* What to do
Exactly as written, give back every record below.

Start of Block

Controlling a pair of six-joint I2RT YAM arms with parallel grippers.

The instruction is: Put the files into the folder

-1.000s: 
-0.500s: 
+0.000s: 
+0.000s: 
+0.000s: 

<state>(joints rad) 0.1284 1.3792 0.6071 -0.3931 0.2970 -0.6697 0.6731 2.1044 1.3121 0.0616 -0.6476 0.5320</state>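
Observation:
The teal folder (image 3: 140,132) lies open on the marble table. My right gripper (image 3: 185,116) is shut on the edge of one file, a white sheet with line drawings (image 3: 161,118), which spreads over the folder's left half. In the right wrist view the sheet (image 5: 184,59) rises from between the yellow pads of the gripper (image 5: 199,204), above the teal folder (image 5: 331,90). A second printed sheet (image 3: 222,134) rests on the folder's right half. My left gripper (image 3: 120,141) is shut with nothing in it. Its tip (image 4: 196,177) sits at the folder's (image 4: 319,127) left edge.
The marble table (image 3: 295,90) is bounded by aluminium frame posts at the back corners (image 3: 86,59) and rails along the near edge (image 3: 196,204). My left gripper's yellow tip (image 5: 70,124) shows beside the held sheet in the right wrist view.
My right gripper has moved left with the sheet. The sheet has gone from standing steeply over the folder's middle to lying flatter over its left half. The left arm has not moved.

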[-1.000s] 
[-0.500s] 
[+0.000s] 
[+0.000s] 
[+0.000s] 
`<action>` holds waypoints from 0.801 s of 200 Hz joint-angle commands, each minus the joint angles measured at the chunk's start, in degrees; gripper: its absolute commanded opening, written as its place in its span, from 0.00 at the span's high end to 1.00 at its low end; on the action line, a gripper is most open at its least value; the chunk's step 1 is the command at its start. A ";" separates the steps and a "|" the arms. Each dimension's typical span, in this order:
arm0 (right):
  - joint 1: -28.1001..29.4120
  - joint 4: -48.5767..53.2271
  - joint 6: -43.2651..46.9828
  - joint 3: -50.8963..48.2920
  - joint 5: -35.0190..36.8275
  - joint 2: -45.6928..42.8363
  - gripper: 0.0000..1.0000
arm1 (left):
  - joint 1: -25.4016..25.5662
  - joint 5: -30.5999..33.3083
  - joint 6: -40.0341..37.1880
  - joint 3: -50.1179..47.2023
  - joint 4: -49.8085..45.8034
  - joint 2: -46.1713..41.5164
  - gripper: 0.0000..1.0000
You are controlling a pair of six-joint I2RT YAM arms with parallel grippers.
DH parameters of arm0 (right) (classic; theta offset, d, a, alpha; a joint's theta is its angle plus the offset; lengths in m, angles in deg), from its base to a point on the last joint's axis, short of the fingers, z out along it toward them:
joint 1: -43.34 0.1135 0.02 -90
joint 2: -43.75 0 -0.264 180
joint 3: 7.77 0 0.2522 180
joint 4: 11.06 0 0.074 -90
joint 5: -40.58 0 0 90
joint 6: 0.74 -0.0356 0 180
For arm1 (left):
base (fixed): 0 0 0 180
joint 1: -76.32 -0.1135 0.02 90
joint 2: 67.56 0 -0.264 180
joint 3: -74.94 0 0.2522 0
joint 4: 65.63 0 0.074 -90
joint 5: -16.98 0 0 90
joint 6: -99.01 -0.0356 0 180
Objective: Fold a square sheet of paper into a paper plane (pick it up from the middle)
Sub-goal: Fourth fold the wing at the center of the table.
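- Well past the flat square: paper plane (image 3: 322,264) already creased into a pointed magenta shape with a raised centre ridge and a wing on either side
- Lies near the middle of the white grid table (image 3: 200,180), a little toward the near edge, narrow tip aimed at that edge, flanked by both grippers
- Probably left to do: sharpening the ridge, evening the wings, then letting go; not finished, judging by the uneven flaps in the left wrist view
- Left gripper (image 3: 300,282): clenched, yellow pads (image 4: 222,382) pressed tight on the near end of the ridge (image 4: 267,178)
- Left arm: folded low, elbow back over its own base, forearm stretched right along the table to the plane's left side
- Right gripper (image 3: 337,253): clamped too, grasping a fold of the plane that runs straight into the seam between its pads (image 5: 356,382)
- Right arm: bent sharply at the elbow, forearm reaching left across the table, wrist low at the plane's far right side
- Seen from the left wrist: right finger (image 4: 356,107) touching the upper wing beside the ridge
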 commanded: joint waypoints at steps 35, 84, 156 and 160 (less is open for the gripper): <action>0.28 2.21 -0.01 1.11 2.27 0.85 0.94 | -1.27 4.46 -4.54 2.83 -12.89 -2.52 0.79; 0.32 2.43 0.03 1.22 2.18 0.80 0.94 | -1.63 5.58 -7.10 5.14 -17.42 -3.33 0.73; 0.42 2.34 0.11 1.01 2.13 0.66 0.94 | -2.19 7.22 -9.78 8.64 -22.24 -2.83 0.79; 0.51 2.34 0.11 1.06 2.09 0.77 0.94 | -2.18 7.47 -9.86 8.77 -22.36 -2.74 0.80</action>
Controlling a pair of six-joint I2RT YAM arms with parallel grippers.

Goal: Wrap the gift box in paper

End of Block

* Solution to this task
Controlling a pair of six-joint I2RT YAM arms with parallel grippers.

The instruction is: Put the files into the folder

-1.000s: 
-0.500s: 
+0.000s: 
+0.000s: 
+0.000s: 

<state>(joints rad) 0.1284 1.3792 0.6071 -0.3931 0.2970 -0.6697 0.6731 2.1044 1.3121 0.0616 -0.6476 0.5320</state>
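Observation:
The teal folder (image 3: 140,132) lies open on the marble table. My right gripper (image 3: 185,116) is shut on the edge of one file, a white sheet with line drawings (image 3: 161,118), which spreads over the folder's left half. In the right wrist view the sheet (image 5: 184,59) rises from between the yellow pads of the gripper (image 5: 199,204), above the teal folder (image 5: 331,90). A second printed sheet (image 3: 222,134) rests on the folder's right half. My left gripper (image 3: 120,141) is shut with nothing in it. Its tip (image 4: 196,177) sits at the folder's (image 4: 319,127) left edge.
The marble table (image 3: 295,90) is bounded by aluminium frame posts at the back corners (image 3: 86,59) and rails along the near edge (image 3: 196,204). My left gripper's yellow tip (image 5: 70,124) shows beside the held sheet in the right wrist view.
My right gripper has moved left with the sheet. The sheet has gone from standing steeply over the folder's middle to lying flatter over its left half. The left arm has not moved.
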
[-1.000s] 
[-0.500s] 
[+0.000s] 
[+0.000s] 
[+0.000s] 
`<action>` holds waypoints from 0.801 s of 200 Hz joint-angle commands, each minus the joint angles measured at the chunk's start, in degrees; gripper: its absolute commanded opening, written as its place in its span, from 0.00 at the span's high end to 1.00 at its low end; on the action line, a gripper is most open at its least value; the chunk's step 1 is the command at its start. A ";" separates the steps and a "|" the arms. Each dimension's typical span, in this order:
arm0 (right):
  - joint 1: -28.1001..29.4120
  - joint 4: -48.5767..53.2271
  - joint 6: -43.2651..46.9828
  - joint 3: -50.8963..48.2920
  - joint 5: -35.0190..36.8275
  - joint 2: -45.6928..42.8363
  - gripper: 0.0000..1.0000
arm1 (left):
  - joint 1: -25.4016..25.5662
  - joint 5: -30.5999..33.3083
  - joint 6: -40.0341..37.1880
  - joint 3: -50.1179..47.2023
  - joint 4: -49.8085..45.8034
  - joint 2: -46.1713..41.5164
  - gripper: 0.0000..1.0000
You are controlling a pair of six-joint I2RT YAM arms with parallel grippers.
DH parameters of arm0 (right) (classic; theta offset, d, a, alpha; a joint's theta is its angle plus the offset; lengths in m, angles in deg), from its base to a point on the last joint's axis, short of the fingers, z out along it toward them:
joint 1: -43.34 0.1135 0.02 -90
joint 2: -43.75 0 -0.264 180
joint 3: 7.77 0 0.2522 180
joint 4: 11.06 0 0.074 -90
joint 5: -40.58 0 0 90
joint 6: 0.74 -0.0356 0 180
For arm1 (left):
base (fixed): 0 0 0 180
joint 1: -76.32 -0.1135 0.02 90
joint 2: 67.56 0 -0.264 180
joint 3: -74.94 0 0.2522 0
joint 4: 65.63 0 0.074 -90
joint 5: -16.98 0 0 90
joint 6: -99.01 -0.0356 0 180
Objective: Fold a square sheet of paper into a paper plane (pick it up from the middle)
Sub-goal: Fourth fold the wing at the center of the table.
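- Well past the flat square: paper plane (image 3: 322,264) already creased into a pointed magenta shape with a raised centre ridge and a wing on either side
- Lies near the middle of the white grid table (image 3: 200,180), a little toward the near edge, narrow tip aimed at that edge, flanked by both grippers
- Probably left to do: sharpening the ridge, evening the wings, then letting go; not finished, judging by the uneven flaps in the left wrist view
- Left gripper (image 3: 300,282): clenched, yellow pads (image 4: 222,382) pressed tight on the near end of the ridge (image 4: 267,178)
- Left arm: folded low, elbow back over its own base, forearm stretched right along the table to the plane's left side
- Right gripper (image 3: 337,253): clamped too, grasping a fold of the plane that runs straight into the seam between its pads (image 5: 356,382)
- Right arm: bent sharply at the elbow, forearm reaching left across the table, wrist low at the plane's far right side
- Seen from the left wrist: right finger (image 4: 356,107) touching the upper wing beside the ridge
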 commanded: joint waypoints at steps 35, 84, 156 and 160 (less is open for the gripper): <action>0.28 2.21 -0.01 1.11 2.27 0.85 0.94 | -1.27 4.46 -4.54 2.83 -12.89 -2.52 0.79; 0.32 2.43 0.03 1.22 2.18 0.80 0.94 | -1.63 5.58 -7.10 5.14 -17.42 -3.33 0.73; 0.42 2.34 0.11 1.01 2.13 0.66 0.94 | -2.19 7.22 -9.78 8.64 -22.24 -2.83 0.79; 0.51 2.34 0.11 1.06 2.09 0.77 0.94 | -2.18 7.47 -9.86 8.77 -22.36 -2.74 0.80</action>
Controlling a pair of six-joint I2RT YAM arms with parallel grippers.

Goal: Wrap the gift box in paper

The answer given is complete.